Massimo Pigliucci has written an excellent piece criticizing Plantinga’s theistic arguments, recounted recently in an interview with Gary Gutting on the New York Times “Stone” blog. (See also Helen de Cruz's discussion.) Plantinga’s belief rests, according to himself, not on argument but on “experience.” We have an inborn inclination to believe in God, and like perceptual experience, this is self-validating. Theism doesn’t rest, for example, on inference to the best explanation. Denying God because science explains so much of what was once attributed to God is like denying the Moon because it is no longer needed to explain lunacy.
Fair enough. I won’t venture to oppose an argument that is credible only if you believe the conclusion. But what of Plantinga’s arguments against atheism? Here is one that will be familiar to most readers. Suppose that materialism and evolution are true. It follows (for present purposes, never mind how) our belief-producing processes will be imperfectly reliable. Given that we have hundreds of independent beliefs, it’s virtually certain that some will be false.

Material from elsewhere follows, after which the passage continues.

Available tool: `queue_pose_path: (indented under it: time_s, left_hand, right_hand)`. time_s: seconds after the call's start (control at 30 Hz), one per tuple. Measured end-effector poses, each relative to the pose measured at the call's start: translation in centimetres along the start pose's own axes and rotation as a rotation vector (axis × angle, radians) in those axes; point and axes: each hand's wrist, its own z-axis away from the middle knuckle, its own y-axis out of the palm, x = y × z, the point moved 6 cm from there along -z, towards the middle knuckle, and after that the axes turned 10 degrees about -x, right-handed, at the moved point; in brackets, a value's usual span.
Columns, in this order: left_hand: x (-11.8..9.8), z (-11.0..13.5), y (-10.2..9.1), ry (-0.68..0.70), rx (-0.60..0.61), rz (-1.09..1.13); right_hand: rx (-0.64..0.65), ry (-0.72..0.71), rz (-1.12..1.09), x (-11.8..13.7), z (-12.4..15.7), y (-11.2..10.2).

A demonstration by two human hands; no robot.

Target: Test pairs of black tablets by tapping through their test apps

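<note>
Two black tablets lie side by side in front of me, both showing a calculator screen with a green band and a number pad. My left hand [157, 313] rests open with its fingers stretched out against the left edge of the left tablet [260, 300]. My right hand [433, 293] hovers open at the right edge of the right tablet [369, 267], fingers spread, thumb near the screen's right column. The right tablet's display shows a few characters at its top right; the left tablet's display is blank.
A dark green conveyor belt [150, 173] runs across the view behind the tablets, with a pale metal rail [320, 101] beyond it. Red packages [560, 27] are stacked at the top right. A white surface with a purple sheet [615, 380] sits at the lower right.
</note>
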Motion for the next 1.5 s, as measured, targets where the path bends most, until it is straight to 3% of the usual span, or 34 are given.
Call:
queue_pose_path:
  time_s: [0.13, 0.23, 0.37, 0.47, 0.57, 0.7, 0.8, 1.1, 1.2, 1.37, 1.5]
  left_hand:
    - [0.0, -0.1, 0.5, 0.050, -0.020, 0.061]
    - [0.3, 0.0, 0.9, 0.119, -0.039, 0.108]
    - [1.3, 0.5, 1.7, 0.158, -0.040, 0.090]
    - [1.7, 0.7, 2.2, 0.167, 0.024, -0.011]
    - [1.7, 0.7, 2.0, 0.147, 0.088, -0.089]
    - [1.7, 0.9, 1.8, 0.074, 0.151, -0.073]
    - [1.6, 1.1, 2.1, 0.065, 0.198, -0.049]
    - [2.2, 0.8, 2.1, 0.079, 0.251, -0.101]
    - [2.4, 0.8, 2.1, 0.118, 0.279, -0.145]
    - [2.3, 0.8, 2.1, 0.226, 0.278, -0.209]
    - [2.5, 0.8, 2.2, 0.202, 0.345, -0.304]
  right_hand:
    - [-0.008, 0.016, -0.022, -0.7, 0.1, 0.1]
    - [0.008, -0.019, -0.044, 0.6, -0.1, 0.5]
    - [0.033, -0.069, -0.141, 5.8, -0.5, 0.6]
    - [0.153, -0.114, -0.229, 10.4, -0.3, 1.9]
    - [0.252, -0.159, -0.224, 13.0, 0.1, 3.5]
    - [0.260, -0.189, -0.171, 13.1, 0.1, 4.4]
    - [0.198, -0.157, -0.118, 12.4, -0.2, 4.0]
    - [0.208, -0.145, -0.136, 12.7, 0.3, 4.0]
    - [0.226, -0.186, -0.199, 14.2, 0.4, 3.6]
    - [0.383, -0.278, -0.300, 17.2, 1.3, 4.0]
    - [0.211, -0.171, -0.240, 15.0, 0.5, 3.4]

This means that our “overall reliability,” i.e. the probability that we have no false beliefs, is “exceedingly low.” “If you accept both materialism and evolution, you have good reason to believe that your belief-producing faculties are not reliable.”
Wait a minute!
All this talk about probabilities masks a deeper misunderstanding about explanation in general. Let me make the point by using Plantinga’s own calculations. Given 2/3 reliability and 100 independent beliefs, he says “the probability that all of a group of beliefs are true” is 0.0004. Still there are 7 billion persons on Earth. So even if we have somewhat more than 100 independent beliefs each—if you exclude beliefs made credible by direct perception, we don’t have all that many independent beliefs—it is not unlikely that somebody on Earth has no false beliefs. Let’s call this person Vlad. Vlad is, at least for now, infallible. Let’s suppose he locks his position in by committing suicide.
Re Vlad: Here is a bad argument. (Since Plantinga’s theism does not rest on argument, I am not going to say he accepts it.) Vlad achieved infallibility. Given materialism and atheism, it is impossible to understand how he got that way. Introduce divine providence, and it is more comprehensible how Vlad came to be infallible. Thus inference to the best explanation leads us to affirm the existence of God.
This bad argument is the flip side of Plantinga’s. Plantinga rejects the supposed “scepticism” of affirming the truth of all of our beliefs. On this basis, he rejects the materialism and evolutionism that leads to this scepticism. On the flip side, we affirm the unlikelihood of Vlad being right about everything, and posit God as the best explanation of his amazing prescience. The fallacy lies in equivocating between the unlikelihood of Vlad being infallible and the unlikelihood of there being some infallible person.
The flip-side argument is (in effect) Thomas Nagel’s. Given materialist neo-Darwinism, the prior probability of rational consciousness emerging is very small. So its emergence must argue against materialist neo-Darwinism. That’s not right! Tom wins the lottery. Is that a reason to believe in God?
Let’s concede to Nagelian biology that in the preponderance of possible histories, rational consciousness did not emerge. It just so happens that the actual world is one of the very few in which it did. We wouldn’t be debating the point in a world in which it didn’t. In Nagelian biology, consciousness is a singularity. There is no argument to show that it must be made comprehensible. Nagel thinks that we must give credence to a theory that assigns high prior probability to the emergence of consciousness. This is only true if it actually has high prior probability. What is the argument that it does?